El habitante
NYC
De un lado están Lacan, Foucault, Derrida, Althusser, Sartre –incluso, Woody Allen y, en clase pobre, este bloguero de arrabal–, sujetos que no callaban ni debajo del agua. Unos individuos paradójicos, pregráficos, en cierto modo, como lo eran los reyes anteriores a la invención de la escritura. A los citados les gustaba (pese a deber la fama a sus escritos), ser amados, temidos o respetados por solo su figura, más que por sus textos; que el vulgo cayese rendido a sus pies nada más verlos aparecer, antes de que ellos lo fumigaran con su sabiduría, lo confundieran con sus oscuridades, lo iluminaran con sus destellos o lo epataran con sus chuminás campestres.
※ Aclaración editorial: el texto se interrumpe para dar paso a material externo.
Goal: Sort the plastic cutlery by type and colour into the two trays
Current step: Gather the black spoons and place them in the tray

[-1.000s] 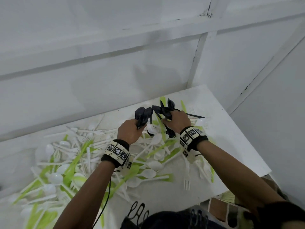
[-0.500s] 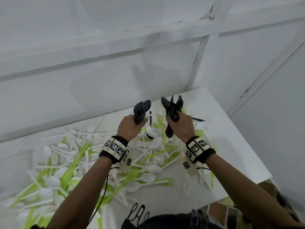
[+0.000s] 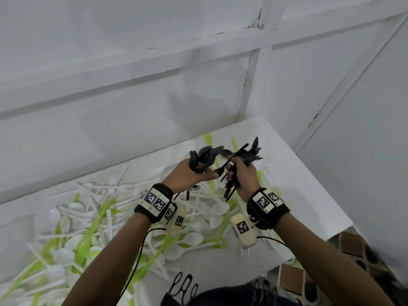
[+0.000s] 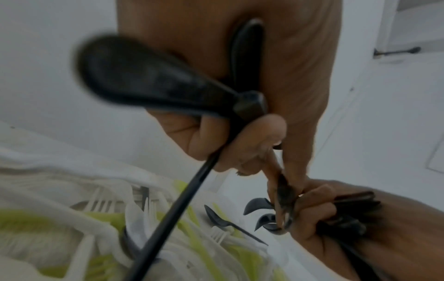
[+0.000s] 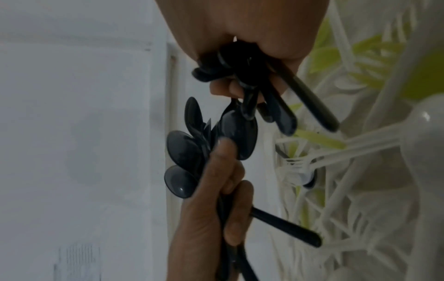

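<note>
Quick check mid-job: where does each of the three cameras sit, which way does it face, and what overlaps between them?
Head: worn on the head, looking forward and down at the table; both forearms, left hand and right hand gripping black cutlery.
Left wrist: looks along the left hand at its black spoon; right hand beyond.
Right wrist: looks along the right hand at its black bundle; left hand beyond.
Shared: all show both hands, plus white and green cutlery.

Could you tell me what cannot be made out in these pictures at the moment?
- The two trays: in no view.
- How many black spoons the left hand grips: overlapping, blurred in both wrist views.
- Right hand bundle: types unclear, fingers cover it.
</note>
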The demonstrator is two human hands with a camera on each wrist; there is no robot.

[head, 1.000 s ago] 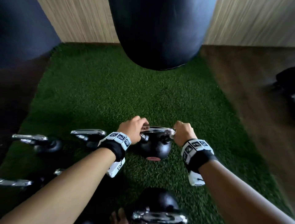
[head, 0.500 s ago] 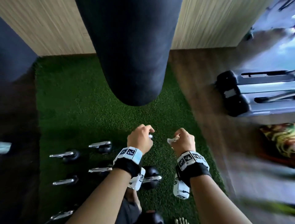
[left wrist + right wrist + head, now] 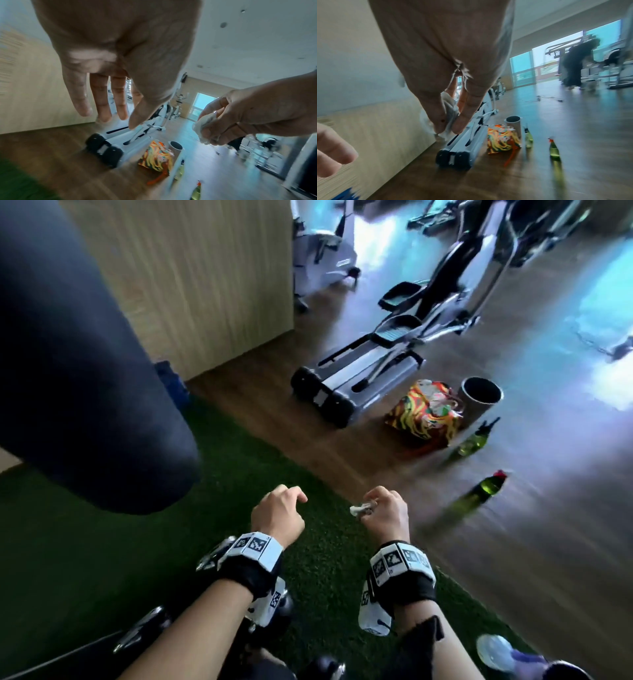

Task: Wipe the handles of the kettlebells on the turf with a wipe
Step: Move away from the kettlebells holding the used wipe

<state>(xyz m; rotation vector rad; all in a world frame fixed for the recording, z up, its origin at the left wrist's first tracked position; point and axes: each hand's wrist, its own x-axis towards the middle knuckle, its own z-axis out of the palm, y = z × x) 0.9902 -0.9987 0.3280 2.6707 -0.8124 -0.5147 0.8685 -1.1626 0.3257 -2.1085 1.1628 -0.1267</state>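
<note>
My right hand (image 3: pixel 370 508) pinches a crumpled white wipe (image 3: pixel 359 510) between thumb and fingers, held in the air above the green turf (image 3: pixel 325 559). The right wrist view shows the wipe (image 3: pixel 449 115) squeezed at the fingertips. My left hand (image 3: pixel 294 499) hangs beside it, a little apart, with relaxed fingers (image 3: pixel 102 105) that hold nothing. The kettlebells lie low at the bottom left, behind my forearms: chrome handles (image 3: pixel 142 630) and a black ball (image 3: pixel 323 664) show. Neither hand touches them.
A dark punching bag (image 3: pixel 85 371) hangs at the left over the turf. On the wood floor to the right stand an elliptical machine (image 3: pixel 359 381), a colourful bag (image 3: pixel 424 412), a grey cylindrical bin (image 3: pixel 479 395) and two green spray bottles (image 3: pixel 474 443) (image 3: pixel 486 486).
Both hands have come off the kettlebell handle and risen. The left hand let go of it. The view has swung right, from the kettlebells toward the wood floor and bottles.
</note>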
Semejantes a jefes de una tribu prehistórica, exigían a sus súbditos –fans o followers– que se desmayasen nada más verlos aparecer en la plaza de la aldea –global, hoy–, antes de abrir la boca o de escribir una línea. Y de otro lado están los que nunca hablan, solo miran y escudriñan en silencio. Los que te penetran, los que violan tu conciencia, husmean, rastrean, como cámaras diminutas que se pasearan incansables por tu cerebro; los que fingen saber más que tú mismo de lo que viene siendo tu interior, tus adentros, lo más profundo de tu ser, los abismos de tu conciencia o del rinconcillo blindado en el que no ha logrado entrar ni la ineludible mirada de ese dios personal y cotilla que husmea hasta en ese rincón en el que te acurrucas, con tu mierdecica y tu chupe, para que no te vea ni moleste nadie. Mi psicoanalista, para cuando lo sea, seguro que será de esos a los que pagas un pastón para que detrás de la mesa, en modo ‘buda venerable’, te miren sin pestañear, con ojos congelados de maniquí. A los que su silencio ignorante concede rango de omnisciencia. Él no sabe nada de ti ni podrá traspasar el umbral de ese rincón mínimo de tu inconsciente en el que guardas secretos que ni tú mismo conoces. A veces siento curiosidad por saber qué habría sido de mi vida si en lugar de ser el parlanchín incoercible que soy fuera un ser hermético, de esos que no dicen nada porque no tienen nada que decir. Bueno, sí lo sé. Sería rico, porque tengo un pacto con mi hija de que cada vez que voy a una reunión y me enrollo le tengo que pagar 10 euros. Los mismos que voy a tener que soltarle cuando lea la verborrea que he destilado en esta columna.